_PROBLEM DESCRIPTION_. From top to bottom, write out the listing exactly.
★ ★ ★ ★ ★ ★ ★
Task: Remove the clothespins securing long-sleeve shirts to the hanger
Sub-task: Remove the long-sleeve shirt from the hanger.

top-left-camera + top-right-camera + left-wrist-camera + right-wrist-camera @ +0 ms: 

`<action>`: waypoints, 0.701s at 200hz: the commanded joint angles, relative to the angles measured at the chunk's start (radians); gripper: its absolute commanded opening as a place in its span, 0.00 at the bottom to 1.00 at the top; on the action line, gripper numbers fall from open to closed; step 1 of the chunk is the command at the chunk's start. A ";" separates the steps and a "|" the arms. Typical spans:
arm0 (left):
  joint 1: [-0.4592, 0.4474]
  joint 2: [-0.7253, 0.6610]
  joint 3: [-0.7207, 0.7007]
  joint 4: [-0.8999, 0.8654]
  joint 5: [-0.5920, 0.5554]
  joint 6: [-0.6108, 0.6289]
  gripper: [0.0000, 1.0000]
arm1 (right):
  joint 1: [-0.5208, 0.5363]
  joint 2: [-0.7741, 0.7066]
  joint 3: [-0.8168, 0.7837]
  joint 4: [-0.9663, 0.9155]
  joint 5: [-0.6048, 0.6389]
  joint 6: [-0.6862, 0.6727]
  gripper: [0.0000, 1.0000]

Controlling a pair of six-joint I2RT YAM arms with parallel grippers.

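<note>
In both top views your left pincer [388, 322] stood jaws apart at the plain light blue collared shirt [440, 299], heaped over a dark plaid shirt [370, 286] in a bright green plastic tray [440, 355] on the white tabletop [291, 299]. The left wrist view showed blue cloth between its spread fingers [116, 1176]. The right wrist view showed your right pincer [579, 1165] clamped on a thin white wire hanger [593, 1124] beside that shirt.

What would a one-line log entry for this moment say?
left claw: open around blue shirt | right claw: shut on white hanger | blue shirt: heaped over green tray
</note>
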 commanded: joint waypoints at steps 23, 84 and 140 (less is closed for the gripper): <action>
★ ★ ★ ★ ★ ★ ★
_PROBLEM SOLUTION_.
Task: Remove the clothespins securing long-sleeve shirts to the hanger
Sub-task: Remove the long-sleeve shirt from the hanger.

top-left-camera + top-right-camera + left-wrist-camera + right-wrist-camera @ +0 ms: 

`<action>`: waypoints, 0.701s at 200hz: the commanded joint angles, relative to the angles measured at the chunk's start (radians); gripper: its absolute commanded opening as a place in its span, 0.00 at the bottom to 1.00 at the top; on the action line, gripper numbers fall from open to closed; step 1 of the chunk is the command at the chunk's start. A ";" separates the steps and a "|" the arms. Typical spans:
arm0 (left):
  joint 1: [-0.4592, 0.4474]
  joint 2: [-0.7253, 0.6610]
  joint 3: [-0.7207, 0.7007]
  joint 4: [-0.8999, 0.8654]
  joint 5: [-0.5920, 0.5554]
  joint 6: [-0.6108, 0.6289]
  gripper: [0.0000, 1.0000]
arm1 (right):
  joint 1: [-0.5208, 0.5363]
  joint 2: [-0.7741, 0.7066]
  joint 3: [-0.8168, 0.7837]
  joint 4: [-0.9663, 0.9155]
  joint 5: [-0.6048, 0.6389]
  joint 6: [-0.6862, 0.6727]
  gripper: [0.0000, 1.0000]

Controlling a pair of six-joint I2RT YAM arms with parallel grippers.

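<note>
In both top views your left pincer [388, 322] stood jaws apart at the plain light blue collared shirt [440, 299], heaped over a dark plaid shirt [370, 286] in a bright green plastic tray [440, 355] on the white tabletop [291, 299]. The left wrist view showed blue cloth between its spread fingers [116, 1176]. The right wrist view showed your right pincer [579, 1165] clamped on a thin white wire hanger [593, 1124] beside that shirt.

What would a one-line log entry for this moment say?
left claw: open around blue shirt | right claw: shut on white hanger | blue shirt: heaped over green tray
</note>
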 commanded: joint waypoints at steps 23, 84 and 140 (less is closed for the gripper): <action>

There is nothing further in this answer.